## Recorded data

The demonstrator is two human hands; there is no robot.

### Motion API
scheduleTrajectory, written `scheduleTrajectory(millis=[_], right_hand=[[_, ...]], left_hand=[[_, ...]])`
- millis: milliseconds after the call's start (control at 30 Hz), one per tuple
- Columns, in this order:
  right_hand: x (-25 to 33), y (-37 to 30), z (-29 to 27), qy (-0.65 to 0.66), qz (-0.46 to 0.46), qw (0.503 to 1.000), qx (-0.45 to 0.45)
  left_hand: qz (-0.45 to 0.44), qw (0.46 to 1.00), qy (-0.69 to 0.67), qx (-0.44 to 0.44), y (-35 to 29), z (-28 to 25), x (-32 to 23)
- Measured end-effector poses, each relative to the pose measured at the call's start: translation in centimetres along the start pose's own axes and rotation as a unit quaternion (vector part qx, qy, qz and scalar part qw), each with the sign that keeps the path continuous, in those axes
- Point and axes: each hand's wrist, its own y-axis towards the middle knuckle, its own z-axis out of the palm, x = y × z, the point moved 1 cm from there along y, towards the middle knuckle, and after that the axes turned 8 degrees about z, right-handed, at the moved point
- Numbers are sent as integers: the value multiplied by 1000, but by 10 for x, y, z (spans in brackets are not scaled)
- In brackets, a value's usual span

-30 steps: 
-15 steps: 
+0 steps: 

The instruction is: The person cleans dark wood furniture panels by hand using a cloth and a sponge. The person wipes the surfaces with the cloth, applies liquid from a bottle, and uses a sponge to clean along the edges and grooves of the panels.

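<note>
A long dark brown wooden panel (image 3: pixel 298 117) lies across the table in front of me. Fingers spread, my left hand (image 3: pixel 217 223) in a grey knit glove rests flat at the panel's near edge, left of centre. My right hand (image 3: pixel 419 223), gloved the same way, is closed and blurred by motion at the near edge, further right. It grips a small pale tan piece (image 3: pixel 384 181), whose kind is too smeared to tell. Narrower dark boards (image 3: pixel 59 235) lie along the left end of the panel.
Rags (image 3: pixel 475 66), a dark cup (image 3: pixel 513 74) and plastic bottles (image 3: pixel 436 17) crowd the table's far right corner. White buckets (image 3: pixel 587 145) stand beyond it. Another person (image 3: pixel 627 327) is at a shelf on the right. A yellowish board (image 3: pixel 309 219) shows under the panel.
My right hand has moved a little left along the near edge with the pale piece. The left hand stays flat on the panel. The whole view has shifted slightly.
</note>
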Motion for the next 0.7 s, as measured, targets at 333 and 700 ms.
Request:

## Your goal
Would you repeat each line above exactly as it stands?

## Exercise answer
The demonstrator is two human hands; there is no robot.

### Motion API
scheduleTrajectory, written `scheduleTrajectory(millis=[_], right_hand=[[_, ...]], left_hand=[[_, ...]])`
- millis: milliseconds after the call's start (control at 30 Hz), one per tuple
- Columns, in this order:
  right_hand: x (-25 to 33), y (-37 to 30), z (-29 to 27), qy (-0.65 to 0.66), qz (-0.46 to 0.46), qw (0.503 to 1.000), qx (-0.45 to 0.45)
  left_hand: qz (-0.45 to 0.44), qw (0.46 to 1.00), qy (-0.69 to 0.67), qx (-0.44 to 0.44), y (-35 to 29), z (-28 to 25), x (-32 to 23)
- Measured end-effector poses, each relative to the pose measured at the call's start: translation in centimetres along the start pose's own axes and rotation as a unit quaternion (vector part qx, qy, qz and scalar part qw), each with the sign that keeps the path continuous, in those axes
- Point and axes: each hand's wrist, its own y-axis towards the middle knuckle, its own z-axis out of the palm, x = y × z, the point moved 1 cm from there along y, towards the middle knuckle, and after that the axes turned 8 degrees about z, right-handed, at the moved point
- Numbers are sent as integers: the value multiplied by 1000, but by 10 for x, y, z (spans in brackets are not scaled)
- In brackets, a value's usual span

-30 steps: 
-15 steps: 
+0 steps: 

The instruction is: The person cleans dark wood furniture panels by hand using a cloth and a sponge. The person wipes the surfaces with the cloth, applies liquid from a bottle, and uses a sponge to clean along the edges and grooves of the panels.

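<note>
A long dark brown wooden panel (image 3: pixel 298 117) lies across the table in front of me. Fingers spread, my left hand (image 3: pixel 217 223) in a grey knit glove rests flat at the panel's near edge, left of centre. My right hand (image 3: pixel 419 223), gloved the same way, is closed and blurred by motion at the near edge, further right. It grips a small pale tan piece (image 3: pixel 384 181), whose kind is too smeared to tell. Narrower dark boards (image 3: pixel 59 235) lie along the left end of the panel.
Rags (image 3: pixel 475 66), a dark cup (image 3: pixel 513 74) and plastic bottles (image 3: pixel 436 17) crowd the table's far right corner. White buckets (image 3: pixel 587 145) stand beyond it. Another person (image 3: pixel 627 327) is at a shelf on the right. A yellowish board (image 3: pixel 309 219) shows under the panel.
My right hand has moved a little left along the near edge with the pale piece. The left hand stays flat on the panel. The whole view has shifted slightly.
</note>
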Motion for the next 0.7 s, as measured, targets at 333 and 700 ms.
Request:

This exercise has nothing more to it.